The following document defines the standardized global filter that can be used with Sigma rules.
Release date 2024-08-08
The purpose of Filter rules is to apply the same tuning on many rules with the goal to suppress matches of multiple rules. This is most commonly useful for environment specific tuning where a false positive prone application is used in an organization and its false positives are accepted.
Example: A valid GPO script that triggers multiple Sigma rules.
To keep the file names interoperable use the following:
_
instead of a space.yml
as a file extensionAs a best practice use the prefix mf_
A Sigma global filter is a dedicated YAML document.

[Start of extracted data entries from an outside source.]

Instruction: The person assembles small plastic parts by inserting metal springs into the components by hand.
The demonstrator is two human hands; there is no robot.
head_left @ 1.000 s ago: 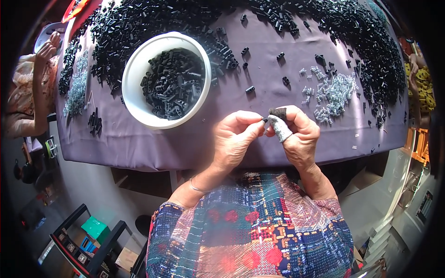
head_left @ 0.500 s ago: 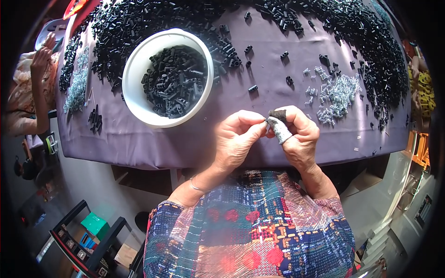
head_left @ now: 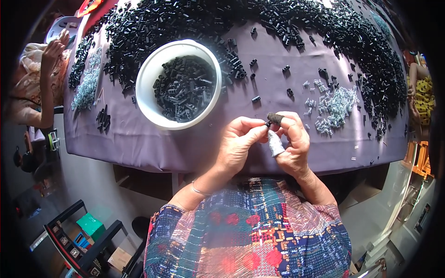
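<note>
My left hand (head_left: 235, 144) pinches a small black plastic part (head_left: 267, 123) between thumb and forefinger, over the table's near edge. My right hand (head_left: 295, 141) is closed around the other side of that part. A dark cloth cover (head_left: 275, 118) wraps its forefinger and a grey cloth cover (head_left: 276, 144) its thumb. The fingers hide most of the part, and any smaller piece in them is too small to make out. Left of my hands, a white tub (head_left: 143, 99) holds many black tubular parts (head_left: 185, 88). Right of them lies a pile of small clear or silvery pieces (head_left: 337, 109).
Black parts (head_left: 157, 23) heap across the far side of the purple-covered table (head_left: 185, 150). A few loose ones (head_left: 256, 99) lie beyond my hands. Another person (head_left: 44, 78) sits at the left, one more (head_left: 419, 92) at the right. A black rack (head_left: 76, 231) stands low left.
My right thumb and forefinger have spread slightly apart around the black part, the thumb now pointing up. The left hand keeps its pinch. The whole view has shifted a little.
</note>
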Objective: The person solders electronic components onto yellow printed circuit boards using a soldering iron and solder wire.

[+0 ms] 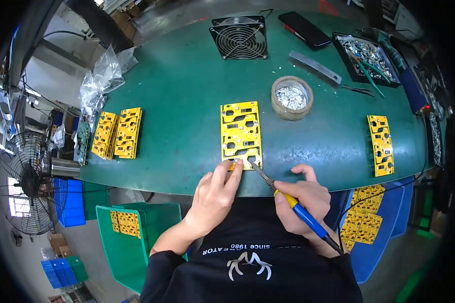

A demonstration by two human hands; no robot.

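Note:
A yellow circuit board with dark cutouts lies flat on the green work table, close to its near edge. The fingertips of my left hand press on the board's near end, fingers drawn together; anything small beneath them is hidden. In my right hand is a soldering iron with a blue and yellow handle, held like a pen. Its metal tip meets the board's near right corner, just right of my left fingertips. Beyond the board to the right stands a round tub of silvery scraps.
More yellow boards stand at left, another at right. A fan, phone, metal bar, tweezers, pliers and parts tray sit farther back. Green and blue bins flank me below the table.

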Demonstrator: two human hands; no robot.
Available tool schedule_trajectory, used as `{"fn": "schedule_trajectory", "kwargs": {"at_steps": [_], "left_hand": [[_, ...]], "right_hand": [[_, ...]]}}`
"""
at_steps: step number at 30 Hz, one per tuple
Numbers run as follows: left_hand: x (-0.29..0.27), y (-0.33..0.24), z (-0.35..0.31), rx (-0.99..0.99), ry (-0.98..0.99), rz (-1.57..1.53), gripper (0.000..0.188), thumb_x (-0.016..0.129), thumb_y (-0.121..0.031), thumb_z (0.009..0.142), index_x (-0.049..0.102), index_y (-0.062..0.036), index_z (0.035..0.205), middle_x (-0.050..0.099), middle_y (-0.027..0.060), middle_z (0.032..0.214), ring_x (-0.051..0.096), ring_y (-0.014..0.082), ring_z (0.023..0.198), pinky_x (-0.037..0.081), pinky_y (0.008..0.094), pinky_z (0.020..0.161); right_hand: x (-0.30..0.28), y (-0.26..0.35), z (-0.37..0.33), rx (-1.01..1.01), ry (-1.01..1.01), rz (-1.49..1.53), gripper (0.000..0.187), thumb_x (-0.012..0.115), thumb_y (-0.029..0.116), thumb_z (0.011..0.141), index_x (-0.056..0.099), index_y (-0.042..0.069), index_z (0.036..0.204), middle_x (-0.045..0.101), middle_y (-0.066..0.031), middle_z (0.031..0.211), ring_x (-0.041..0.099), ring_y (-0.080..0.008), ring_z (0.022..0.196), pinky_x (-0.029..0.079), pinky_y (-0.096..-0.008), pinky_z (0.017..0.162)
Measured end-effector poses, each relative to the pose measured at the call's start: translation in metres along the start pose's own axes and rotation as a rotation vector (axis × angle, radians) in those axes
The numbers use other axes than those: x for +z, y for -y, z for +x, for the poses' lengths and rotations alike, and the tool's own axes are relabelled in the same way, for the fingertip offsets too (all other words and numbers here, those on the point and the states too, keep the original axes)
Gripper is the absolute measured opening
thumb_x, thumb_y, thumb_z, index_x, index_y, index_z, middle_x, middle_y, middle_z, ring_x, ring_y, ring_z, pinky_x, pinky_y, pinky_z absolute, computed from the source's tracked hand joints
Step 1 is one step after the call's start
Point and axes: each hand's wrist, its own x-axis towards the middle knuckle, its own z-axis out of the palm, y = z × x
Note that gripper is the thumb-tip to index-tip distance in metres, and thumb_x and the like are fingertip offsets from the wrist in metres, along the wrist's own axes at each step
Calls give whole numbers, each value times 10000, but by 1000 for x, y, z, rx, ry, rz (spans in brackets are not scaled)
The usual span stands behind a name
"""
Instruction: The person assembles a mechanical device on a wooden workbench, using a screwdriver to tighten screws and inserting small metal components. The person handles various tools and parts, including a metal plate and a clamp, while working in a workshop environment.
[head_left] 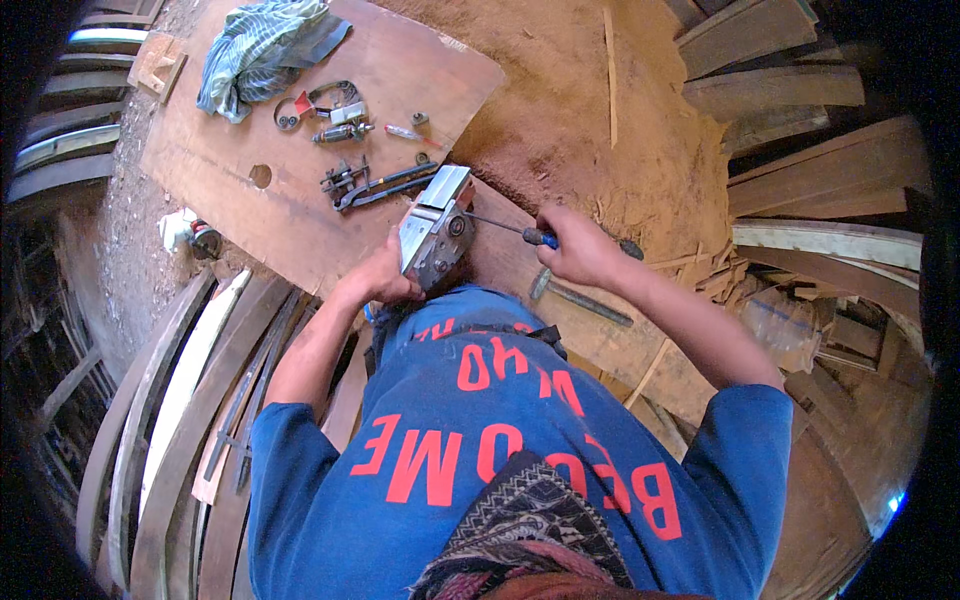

Like Sigma rules, “Filter” rules have a title
and a unique id
to identify them.
It has no level
or status
because its purpose is to enrich an existing Sigma rule.
Attribute: title
Use: mandatory
A brief title for the rule that should contain what the rule is supposed to detect (max. 256 characters)
Attribute: id
Use: optional
Sigma meta-rules should be identified by a globally unique identifier in the id attribute. For this purpose randomly generated UUIDs (version 4) are recommended but not mandatory.
An example for this is:
title: login brute force
id: 0e95725d-7320-415d-80f7-004da920fc11
Attribute: description
Use: optional
A short description of the rule and the malicious activity that can be detected (max. 65,535 characters)
Attribute: date
Use: optional
Creation date of the meta filter.
Use the ISO 8601 date with separator format : YYYY-MM-DD
Attribute: modified
Use: optional
Last modification date of the meta filter.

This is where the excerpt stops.